Mon but en tant que thérapeute: Se rendre obsolète

La thérapie psychodynamique traditionnelle est souvent caricaturée comme étant sans fin, avec un thérapeute complaisant faisant pousser silencieusement des toiles d'araignée, écoutant un patient qui ne prévoit jamais de partir. Ce n'est pas complètement infondé: il y a des avantages thérapeutiques à perdre la notion du temps, à «nager dans le matériel» et à laisser son champ d'action thérapeutique étendu. La plainte principale du patient, c.-à-d.

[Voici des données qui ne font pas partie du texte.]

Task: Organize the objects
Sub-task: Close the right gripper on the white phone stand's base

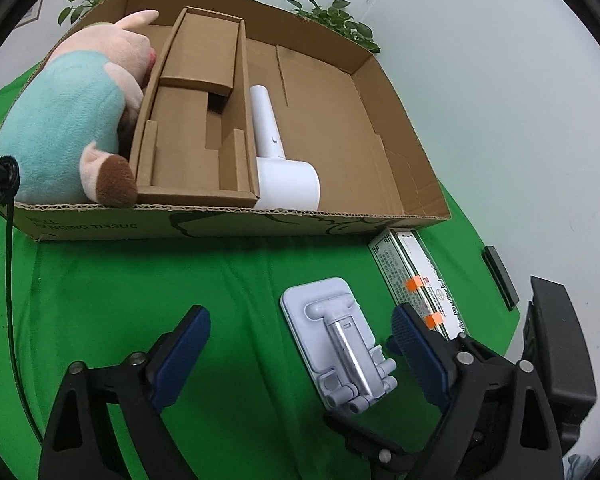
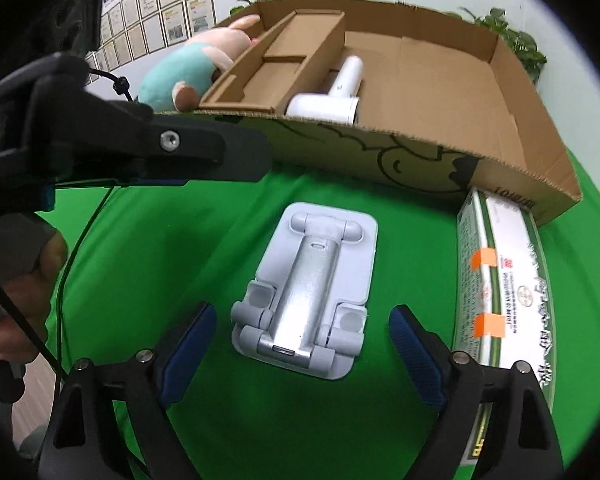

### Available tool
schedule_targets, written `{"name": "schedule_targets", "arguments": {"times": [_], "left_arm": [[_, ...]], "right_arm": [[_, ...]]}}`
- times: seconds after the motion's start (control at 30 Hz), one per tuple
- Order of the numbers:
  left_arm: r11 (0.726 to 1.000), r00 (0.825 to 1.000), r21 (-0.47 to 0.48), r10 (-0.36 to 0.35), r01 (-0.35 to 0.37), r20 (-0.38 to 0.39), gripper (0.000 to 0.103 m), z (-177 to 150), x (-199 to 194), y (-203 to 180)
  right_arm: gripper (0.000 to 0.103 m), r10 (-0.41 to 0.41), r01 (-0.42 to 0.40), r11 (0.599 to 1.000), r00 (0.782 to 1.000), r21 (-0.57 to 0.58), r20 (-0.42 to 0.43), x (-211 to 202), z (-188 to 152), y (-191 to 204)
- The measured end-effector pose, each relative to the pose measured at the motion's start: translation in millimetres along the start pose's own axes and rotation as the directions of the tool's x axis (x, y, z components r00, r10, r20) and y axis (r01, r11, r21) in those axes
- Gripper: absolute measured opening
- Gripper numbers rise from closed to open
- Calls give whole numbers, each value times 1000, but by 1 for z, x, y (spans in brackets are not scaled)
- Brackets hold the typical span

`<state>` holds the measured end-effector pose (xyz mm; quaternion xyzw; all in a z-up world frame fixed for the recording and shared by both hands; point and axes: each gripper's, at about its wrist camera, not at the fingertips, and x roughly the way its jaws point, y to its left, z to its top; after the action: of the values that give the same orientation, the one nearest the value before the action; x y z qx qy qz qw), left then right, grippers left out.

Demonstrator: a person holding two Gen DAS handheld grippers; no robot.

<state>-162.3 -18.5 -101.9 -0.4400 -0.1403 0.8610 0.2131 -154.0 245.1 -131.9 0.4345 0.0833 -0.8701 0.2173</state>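
Note:
A folded pale-grey phone stand (image 1: 336, 340) (image 2: 308, 292) lies flat on the green cloth in front of the cardboard box (image 1: 236, 222) (image 2: 380, 152). My left gripper (image 1: 300, 344) is open, and the stand lies near its right finger with no pad touching it. My right gripper (image 2: 302, 344) is open too, its blue pads (image 2: 192, 344) standing on either side of the stand's near end with gaps. In the box lie a plush pig (image 1: 68, 120) (image 2: 188, 68), a cardboard insert (image 1: 196, 120) (image 2: 276, 68) and a white hair dryer (image 1: 280, 168) (image 2: 332, 96).
A white and green carton with orange tape (image 1: 420, 280) (image 2: 500, 288) lies on the cloth to the right of the stand, against the box corner. The left gripper's black body and a hand (image 2: 24, 292) fill the left of the right wrist view. Plants (image 1: 336, 20) stand behind the box.

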Motion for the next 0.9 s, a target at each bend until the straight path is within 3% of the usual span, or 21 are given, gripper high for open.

La raison apparente de son arrivée, cède souvent la place à des conflits sous-jacents plus troublants et à des préoccupations qui pourraient ne jamais apparaître dans un travail plus ciblé ou limité dans le temps. Des documents hautement défendus peuvent être découverts et travaillés dans le temps.

Tout de même, et comme beaucoup de critiques l'ont souligné, c'est un arrangement confortable. Si le thérapeute est heureux d'avoir une heure payée et que le patient est gratifié de payer l'attention totale d'un médecin attentionné, rien ne doit changer. Déjà. Beaucoup de patients craignent de devenir émotionnellement dépendants de leur thérapeute, c'est-à-dire de le trouver trop confortable pour s'arrêter. Et certains thérapeutes, étant humains, ne sont pas au-dessus du maintien d'un statu quo agréable.

Les psychanalystes et les psychothérapeutes analytiques anticipent cette préoccupation et soutiennent que la dépendance d'un patient, comme tout le reste, peut être explorée, comprise et surmontée. Cependant, dans une thérapie hautement non-directive, c'est-à-dire avec un thérapeute en grande partie silencieux, cela peut prendre beaucoup de temps et être douloureux pour le patient pendant ce temps.

Mon approche du travail dynamique est plus interactive. Bien que je crois que le transfert et le contre-transfert sont des outils très utiles et que le contenu manifeste et latent est important, je m'efforce aussi d'aider les paients ici et maintenant, chaque fois que cela ne nuit pas aux gains à long terme.

Dans cette optique, je dis souvent aux patients que je cherche à me rendre obsolète dans leur vie. Dire que cela peut apaiser les craintes de dépendance, mais c'est assez ouvert que je ne promets pas combien de temps (ou brièvement) nous allons travailler ensemble, ni que je garantis qu'ils ne se sentiront pas dépendants le long du chemin. Je ne peux pas leur promettre, parce que je ne sais pas. Mais je peux donner ma parole que je ne me permettrai pas d'être si à l'aise avec notre arrangement que j'oublie pourquoi nous nous rencontrons du tout. C'est une déclaration réconfortante qui a l'avantage d'être vraie. Ça fait du bien d'avoir un patient qui n'a plus besoin de moi, un peu comme le sentiment doux-amer quand un enfant va à l'université. Et d'une certaine manière, m'entendre le dire à haute voix m'aide à m'en souvenir.

Le psychanalyste pourrait faire remarquer que le compromis, c'est que je court-circuiter tous les fantasmes que les patients pourraient avoir que je cherche à les piéger, que je veux qu'ils se sentent dépendants. Les patients pourraient acquérir plus de perspicacité sur eux-mêmes si je laisse germer de tels fantasmes, puis les explorer en collaboration. C'est un point important à garder à l'esprit, mais dans l'ensemble, j'ai l'impression que ce modeste soutien aide beaucoup plus l'alliance thérapeutique que l'exploration.

Une psychothérapie réussie est quand un patient part avec la satisfaction qu'elle «a obtenu ce pour quoi elle est venue», et n'a plus besoin, ou même veut, de voir un thérapeute. Et une pratique de psychothérapie réussie est celle où les patients viennent (dans le besoin) et vont (améliorés), le thérapeute devient obsolète un patient à la fois.

© 2014 Steven Reidbord MD. Tous les droits sont réservés.